- [TRY IT]: Find the line below with "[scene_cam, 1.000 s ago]" and the line with "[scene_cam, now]". Output them and the lines between, exactly, but not the pictures.

- [GIVEN INFORMATION]:

---

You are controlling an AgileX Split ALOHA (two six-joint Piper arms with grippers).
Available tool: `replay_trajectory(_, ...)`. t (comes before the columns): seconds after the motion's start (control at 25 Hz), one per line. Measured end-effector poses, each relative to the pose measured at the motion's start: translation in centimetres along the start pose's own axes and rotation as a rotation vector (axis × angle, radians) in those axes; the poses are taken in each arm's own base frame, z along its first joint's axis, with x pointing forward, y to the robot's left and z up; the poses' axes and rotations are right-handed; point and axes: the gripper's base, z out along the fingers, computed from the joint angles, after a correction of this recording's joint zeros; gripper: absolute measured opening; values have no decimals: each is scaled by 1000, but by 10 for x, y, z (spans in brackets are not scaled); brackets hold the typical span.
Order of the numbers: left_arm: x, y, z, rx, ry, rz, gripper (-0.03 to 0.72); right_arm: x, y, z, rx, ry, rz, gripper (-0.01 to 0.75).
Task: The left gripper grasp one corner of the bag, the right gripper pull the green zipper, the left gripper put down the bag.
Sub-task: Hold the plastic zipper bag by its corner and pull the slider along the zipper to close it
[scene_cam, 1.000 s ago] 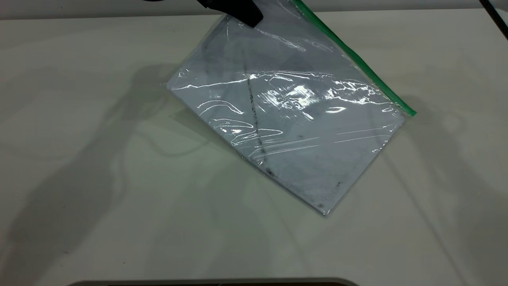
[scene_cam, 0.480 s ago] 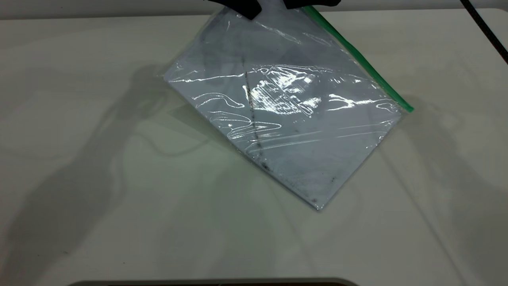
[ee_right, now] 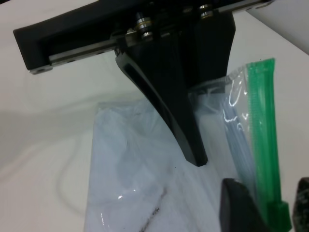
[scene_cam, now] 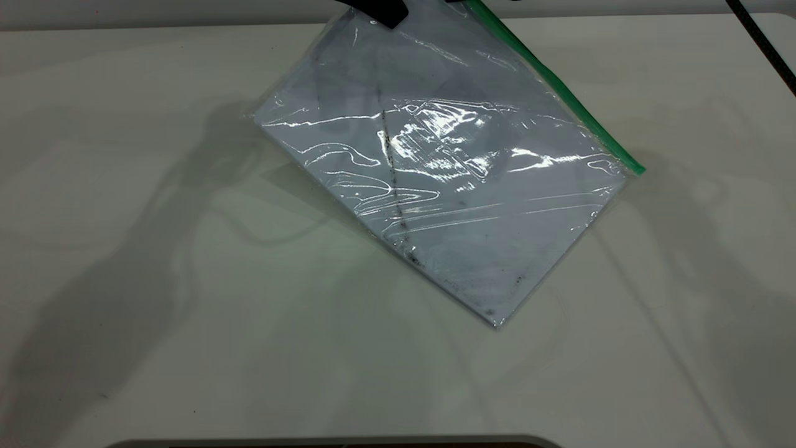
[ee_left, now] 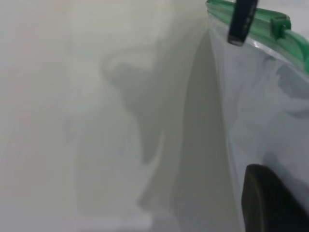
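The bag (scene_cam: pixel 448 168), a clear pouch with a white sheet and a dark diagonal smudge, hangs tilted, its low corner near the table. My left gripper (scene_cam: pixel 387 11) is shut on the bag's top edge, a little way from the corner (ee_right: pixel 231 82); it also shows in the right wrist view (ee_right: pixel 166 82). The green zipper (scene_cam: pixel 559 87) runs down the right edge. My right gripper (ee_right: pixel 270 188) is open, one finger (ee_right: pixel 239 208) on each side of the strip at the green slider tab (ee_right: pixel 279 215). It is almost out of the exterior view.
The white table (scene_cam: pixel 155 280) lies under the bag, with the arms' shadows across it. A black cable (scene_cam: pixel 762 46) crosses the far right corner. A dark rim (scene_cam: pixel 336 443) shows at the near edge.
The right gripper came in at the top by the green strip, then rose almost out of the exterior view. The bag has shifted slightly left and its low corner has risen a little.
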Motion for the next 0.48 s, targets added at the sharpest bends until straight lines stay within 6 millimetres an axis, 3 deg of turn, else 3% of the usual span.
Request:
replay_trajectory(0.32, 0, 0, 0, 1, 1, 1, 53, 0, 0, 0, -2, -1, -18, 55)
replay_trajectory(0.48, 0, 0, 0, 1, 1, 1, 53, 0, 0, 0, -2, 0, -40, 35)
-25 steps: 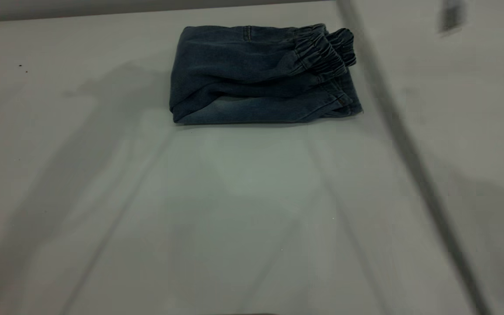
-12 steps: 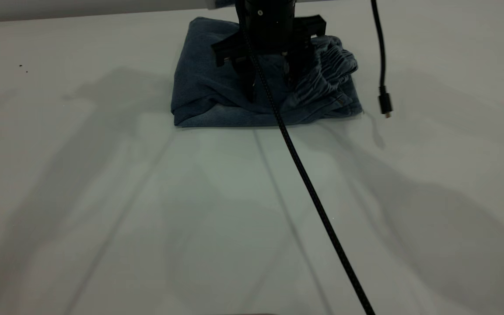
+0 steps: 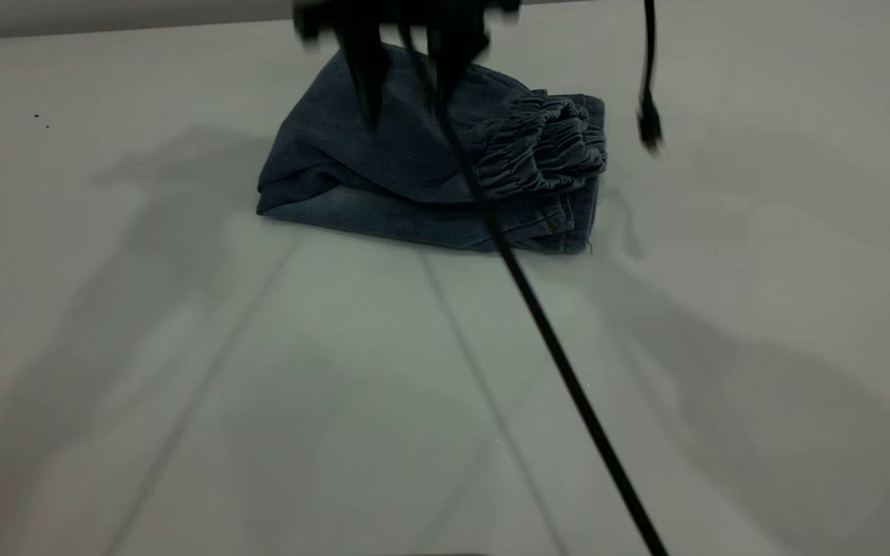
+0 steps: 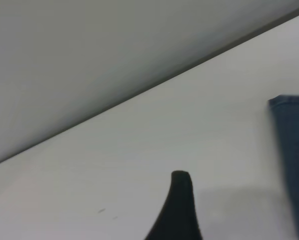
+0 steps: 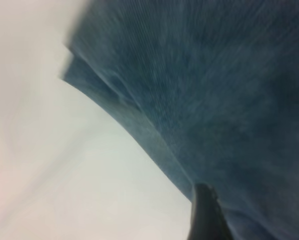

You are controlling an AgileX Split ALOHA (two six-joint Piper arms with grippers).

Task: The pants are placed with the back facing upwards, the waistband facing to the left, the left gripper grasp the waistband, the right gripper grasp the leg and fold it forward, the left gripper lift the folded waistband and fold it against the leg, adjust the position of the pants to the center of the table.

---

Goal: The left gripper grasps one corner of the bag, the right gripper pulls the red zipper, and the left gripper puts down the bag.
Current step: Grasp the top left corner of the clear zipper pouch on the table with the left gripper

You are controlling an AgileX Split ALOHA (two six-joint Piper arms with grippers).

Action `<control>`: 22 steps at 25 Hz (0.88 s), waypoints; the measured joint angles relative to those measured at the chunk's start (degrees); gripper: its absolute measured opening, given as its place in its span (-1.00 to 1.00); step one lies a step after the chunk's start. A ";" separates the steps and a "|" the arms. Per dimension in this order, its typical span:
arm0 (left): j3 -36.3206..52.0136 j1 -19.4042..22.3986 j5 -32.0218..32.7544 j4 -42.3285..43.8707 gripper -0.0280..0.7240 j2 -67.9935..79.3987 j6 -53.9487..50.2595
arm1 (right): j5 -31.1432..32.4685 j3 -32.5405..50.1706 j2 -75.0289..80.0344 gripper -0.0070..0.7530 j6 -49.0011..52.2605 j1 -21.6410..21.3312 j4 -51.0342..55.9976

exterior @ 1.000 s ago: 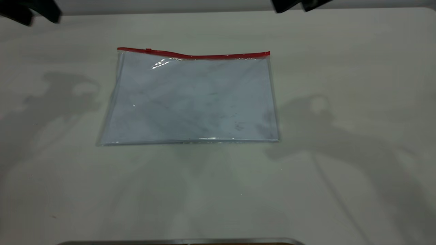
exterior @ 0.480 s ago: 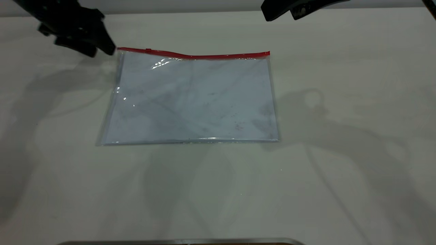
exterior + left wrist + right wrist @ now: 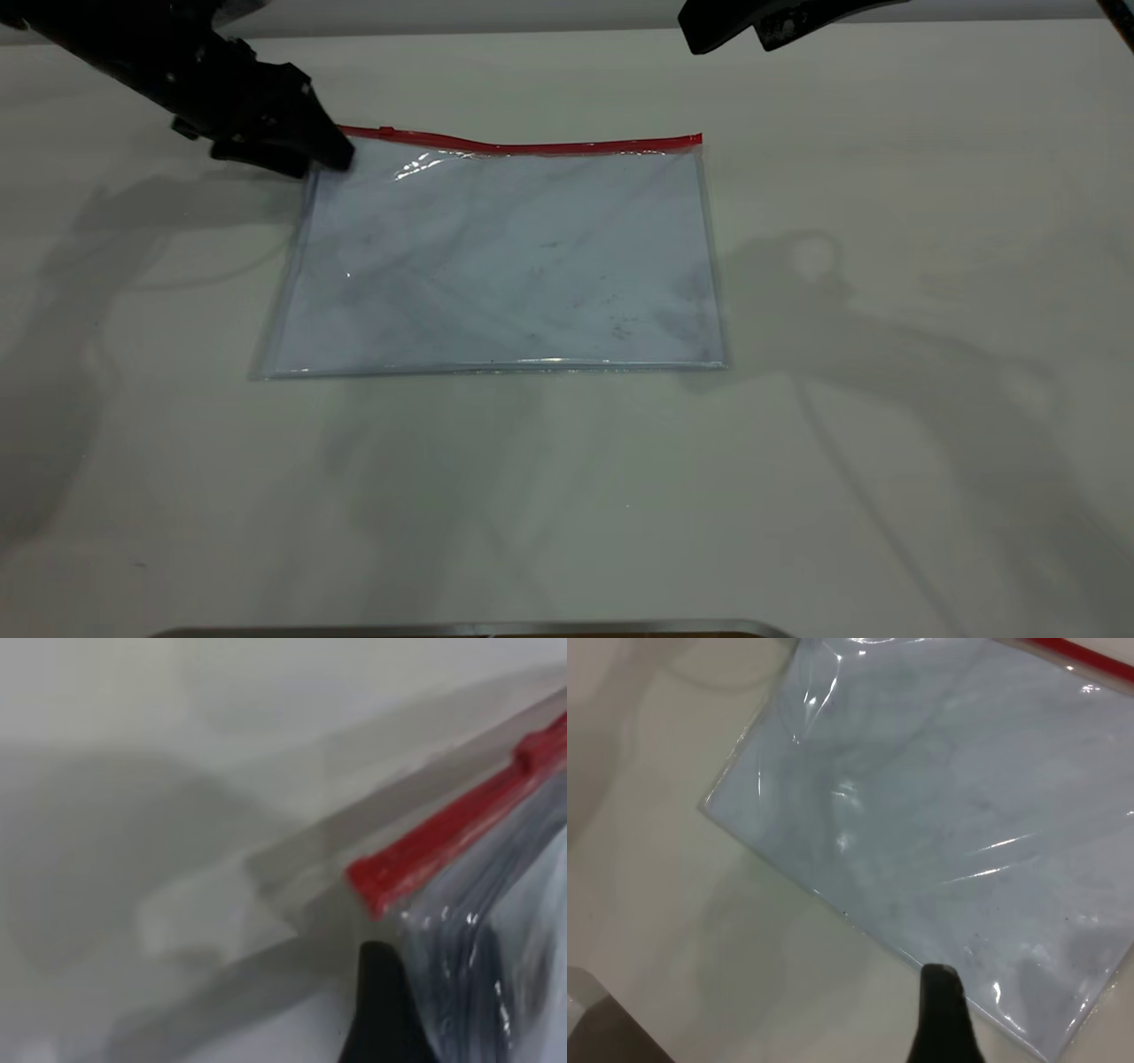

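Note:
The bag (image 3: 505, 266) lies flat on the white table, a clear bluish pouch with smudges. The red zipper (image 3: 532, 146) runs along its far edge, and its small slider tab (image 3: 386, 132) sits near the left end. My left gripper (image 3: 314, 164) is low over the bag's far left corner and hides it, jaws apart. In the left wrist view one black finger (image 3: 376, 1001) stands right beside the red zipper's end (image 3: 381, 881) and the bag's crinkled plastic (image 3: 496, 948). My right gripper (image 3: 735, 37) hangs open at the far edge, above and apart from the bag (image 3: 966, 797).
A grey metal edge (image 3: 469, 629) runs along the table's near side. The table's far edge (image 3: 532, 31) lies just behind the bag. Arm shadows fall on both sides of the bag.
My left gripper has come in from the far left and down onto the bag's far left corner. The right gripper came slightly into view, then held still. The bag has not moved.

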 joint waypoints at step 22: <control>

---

- [TASK ANSWER]:
[scene_cam, 1.000 s ago] 
[scene_cam, 0.480 s ago] 
[ee_right, now] 
[scene_cam, now] 

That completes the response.